Здесь, подбоченясь, сидел Скелет, на котором можно было играть, как на флейте-пикколо; здесь был Пузырь, который можно было прокалывать каждую ночь и накачивать на рассвете; здесь был лилипут, известный под именем Бородавки, которого можно было отправить посылкой по почте; и за ним — Карлик, такой маленький, что его лицо полностью скрывалось за картами, зажатыми в дрожащих, скрюченных артритом, искривленных как дубовые сучья пальцах.

Карлик! Уилл принялся судорожно вспоминать. Что-то об этих руках! Знакомое, знакомое… Где? Кто? Но тут он закрыл глаза от страха.

Там стоял мосье Гильотэн в черном трико, в длинных черных чулках, в черном капюшоне, покрывавшем голову, скрестив руки на груди, он чопорно застыл около своей жуткой машины; ее лезвие было вознесено под самый купол, ненасытный нож сверкал и сиял как метеор, жаждущий разрубить пространство. Под гильотиной, головой в специальной выемке, ожидая мгновенной смерти, лежал вытянувшийся во весь рост манекен.

Там стоял Разрушитель, заплетенный в мускулы и сухожилия, весь стальной и железный, со скрипящими челюстями, сминающий подкову как сливочную тянучку.

А там Глотающий Лаву Везувия, с обваренным языком и сожженными зубами; он подбрасывал и крутил раскаленные железные шары, брызжущие пламенем и искрами, оставляющие огненные следы под темным куполом балагана.

Неподалеку еще тридцать уродов выглядывали из своих будок, наблюдая за полетом этих огней, пока Глотающий Лаву не заметил пришедших; тогда его раскаленная вселенная посыпалась вниз. Солнца утонули в бочке с тухлой водой.

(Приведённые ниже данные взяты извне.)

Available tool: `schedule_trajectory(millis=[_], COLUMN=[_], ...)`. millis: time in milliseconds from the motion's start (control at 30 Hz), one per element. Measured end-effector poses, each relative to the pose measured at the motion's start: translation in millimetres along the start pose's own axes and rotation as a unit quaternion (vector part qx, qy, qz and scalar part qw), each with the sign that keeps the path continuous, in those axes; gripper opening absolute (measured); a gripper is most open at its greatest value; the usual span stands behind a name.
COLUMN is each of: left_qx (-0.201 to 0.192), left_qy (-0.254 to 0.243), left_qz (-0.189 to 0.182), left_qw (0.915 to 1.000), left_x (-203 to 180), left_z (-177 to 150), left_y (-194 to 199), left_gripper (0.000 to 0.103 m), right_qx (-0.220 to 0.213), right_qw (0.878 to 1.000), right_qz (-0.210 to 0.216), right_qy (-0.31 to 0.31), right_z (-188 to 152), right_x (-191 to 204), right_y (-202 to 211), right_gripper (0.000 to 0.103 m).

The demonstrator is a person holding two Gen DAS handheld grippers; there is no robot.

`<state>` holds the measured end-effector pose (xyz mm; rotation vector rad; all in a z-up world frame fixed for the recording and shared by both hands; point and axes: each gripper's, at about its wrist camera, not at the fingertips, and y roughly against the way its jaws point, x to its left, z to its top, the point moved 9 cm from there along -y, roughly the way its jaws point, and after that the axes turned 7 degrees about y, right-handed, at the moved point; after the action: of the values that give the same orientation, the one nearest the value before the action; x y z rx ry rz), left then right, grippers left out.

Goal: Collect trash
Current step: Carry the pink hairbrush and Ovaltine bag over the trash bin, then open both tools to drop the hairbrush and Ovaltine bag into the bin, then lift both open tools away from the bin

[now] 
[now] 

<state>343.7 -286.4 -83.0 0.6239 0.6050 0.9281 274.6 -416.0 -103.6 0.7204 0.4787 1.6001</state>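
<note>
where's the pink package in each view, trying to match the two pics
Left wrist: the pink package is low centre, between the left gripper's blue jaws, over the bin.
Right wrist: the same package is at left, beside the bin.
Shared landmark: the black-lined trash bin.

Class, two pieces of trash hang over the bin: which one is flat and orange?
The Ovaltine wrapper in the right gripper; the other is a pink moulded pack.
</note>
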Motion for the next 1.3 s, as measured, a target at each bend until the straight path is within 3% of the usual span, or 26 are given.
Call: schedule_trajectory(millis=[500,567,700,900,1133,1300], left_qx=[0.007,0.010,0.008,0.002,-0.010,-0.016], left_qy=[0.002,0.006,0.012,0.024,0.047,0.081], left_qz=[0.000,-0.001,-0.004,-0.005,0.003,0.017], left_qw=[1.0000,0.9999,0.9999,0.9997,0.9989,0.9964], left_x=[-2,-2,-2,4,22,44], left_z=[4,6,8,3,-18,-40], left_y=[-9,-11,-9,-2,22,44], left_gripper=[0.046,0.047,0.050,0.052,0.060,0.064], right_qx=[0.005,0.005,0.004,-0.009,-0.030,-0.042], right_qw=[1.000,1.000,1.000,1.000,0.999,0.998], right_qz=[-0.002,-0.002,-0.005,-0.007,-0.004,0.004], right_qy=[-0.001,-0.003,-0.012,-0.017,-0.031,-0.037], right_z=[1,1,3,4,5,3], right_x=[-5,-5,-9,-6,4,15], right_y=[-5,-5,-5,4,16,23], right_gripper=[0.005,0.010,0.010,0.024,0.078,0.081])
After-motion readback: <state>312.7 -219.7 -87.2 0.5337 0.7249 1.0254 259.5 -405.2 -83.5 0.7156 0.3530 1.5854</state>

Пар ударил вверх. Все замерли, не произнеся ни слова.

Даже сверчки умолкли.

Уилл быстро огляделся.

Там, на громадной сцене, словно стрела, пущенная из духового ружья, бесшумно двигалась татуировочная игла, которую ловко держала розовая рука мистера Дака, Разрисованного Человека.

Картинки полностью покрывали его тело. Обнажившись до пупа, он жалил сам себя, рисуя этой жалящей стрекозой еще одну картинку на своей левой ладони. Вот он повернулся, показывая жужжащее насекомое, зажатое в руке. Но тут Уилл, пристально смотревший на что-то позади него, закричал:

— Вот он! Это мистер Кугер!

Полисмены и медики оживились.

Позади мистера Дака стоял Электрический Стул.

На этом стуле сидел совершенно измочаленный человек, которого мальчики видели на сломавшейся карусели лежащим, словно груда костей, едва хрипевшего, полумертвого, с бледно-восковым лицом. Теперь его подняли, подперли, стянули ремнями на этом жутком приспособлении, наполненном энергией молний.

— Это он! Он был… он умирал.

Пузырь опустился на ноги.

Высоченный Скелет засуетился.

Бородавка словно блоха запрыгал по опилкам.

Карлик уронил карты и неистово завертел сумасшедшими, идиотскими глазами.

Я знаю его, — подумал Уилл. — О Боже, что они сделали с ним!

Торговец громоотводами!

Вот кто это. Сдавленный, уничтоженный, превращенный в ничтожество, точно все человеческое в нем было каким-то ужасным образом сжато в кулаке и раздавлено.

Торговец громоотводами.

Но тут с удивительной быстротой совершилось два события.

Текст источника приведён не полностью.